How to Identify Invasive Candidemia in ICU—A Narrative Review
Round 1
Reviewer 1 Report
The review summarizes major risk factors for invasive candidaemia and describes current methods for its diagnosis. The paper is well written and fits well for the themed issue in the journal Antibiotics
Suggestions for improvement/clarification:
The term „antimicrobial stewardship“ could be explained a bit when first mentioned
Line 69 “Candida organisms” consider rewording to “Candida strains” or “Candida species”
Line 74 “particularly” should read “particular”
Line 94: “C. parapsilosis has particularly affinity to intravascular devices, parental nutrition and recent surgery” here some rewording/explanation might increase clarity.

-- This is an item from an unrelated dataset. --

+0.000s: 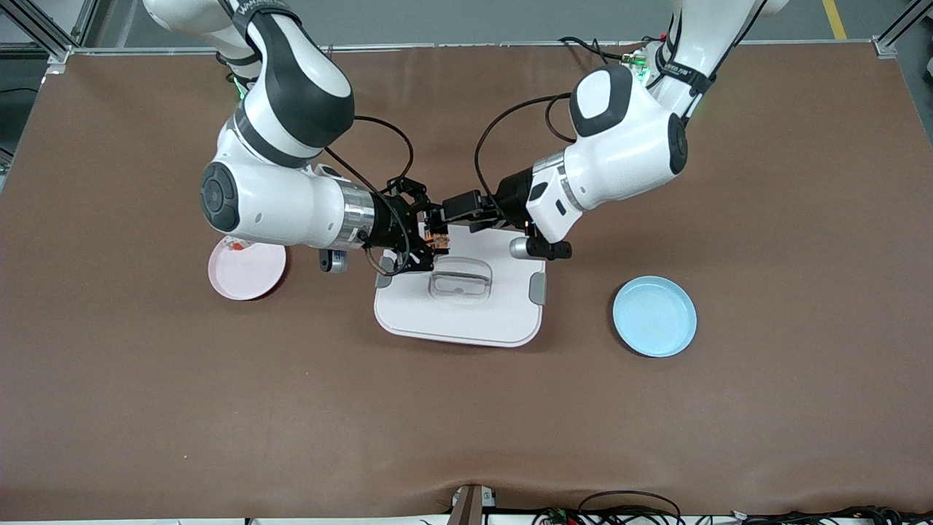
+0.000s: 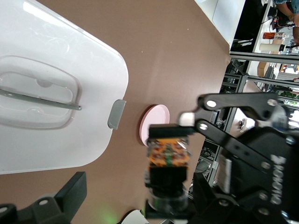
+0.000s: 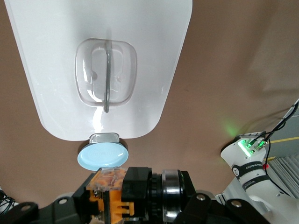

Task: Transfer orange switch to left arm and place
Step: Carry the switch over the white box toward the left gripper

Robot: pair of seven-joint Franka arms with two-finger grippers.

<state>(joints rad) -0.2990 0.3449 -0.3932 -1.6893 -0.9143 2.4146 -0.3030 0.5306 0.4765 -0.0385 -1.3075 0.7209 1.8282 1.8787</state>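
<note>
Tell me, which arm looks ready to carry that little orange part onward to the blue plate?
Probably the left. The right hand is shut on the orange switch above the box; the left hand waits open beside it, and its arm comes from the blue plate's end.

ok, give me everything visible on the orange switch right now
The orange switch is a small part with a black body, an orange translucent block at one end showing copper contacts, and a round, metal-ringed end. It lies sideways in the air, clamped in the right claw, over the edge of the white box that is farther from the front camera. The left claw, open, meets it at the orange end; contact cannot be told.
</note>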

What is specifically meant with affinity to parental nutrition and recent surgery?
Line 105 “specie” should read “species”
Line 127: “ when involves” should read “when involving the..”
Line 172: “candidaemia is the most common identity in ICU” please clarify, meaning of “identity” unclear in this context
Line 186: “positive T2Candida” further brief explanation required
Line 216 “anti-mannan” should read “anti-mannan antibody”

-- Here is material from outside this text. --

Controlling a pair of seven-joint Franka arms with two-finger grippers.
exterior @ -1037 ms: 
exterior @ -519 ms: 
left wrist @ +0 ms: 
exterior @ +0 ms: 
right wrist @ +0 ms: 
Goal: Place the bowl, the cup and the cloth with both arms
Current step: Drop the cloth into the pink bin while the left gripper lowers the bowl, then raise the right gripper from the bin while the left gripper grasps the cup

Line 206: “antifungal susceptibility test” is mentioned in the part describing culture based diagnosis of IC. Since the target journal is “Antibiotics”, it might be appropriate to mention in one or two sentences which antifungal therapy options are commonly employed.
Line 278ff: The mechanism of the mentioned T2 Candida panel test could be described in some more detail. In its current state of description the assay principle doesn’t become entirely clear.
Author Response
Please see the attachment
Author Response File: Author Response.pdf
Reviewer 2 Report
The review written by Alves et al. provides updated information on diagnosing invasive infections with Candida spp. The article has good overall clarity and provides easy-to-understand and useful information on the available diagnosis tool for a condition associated with high mortality rates.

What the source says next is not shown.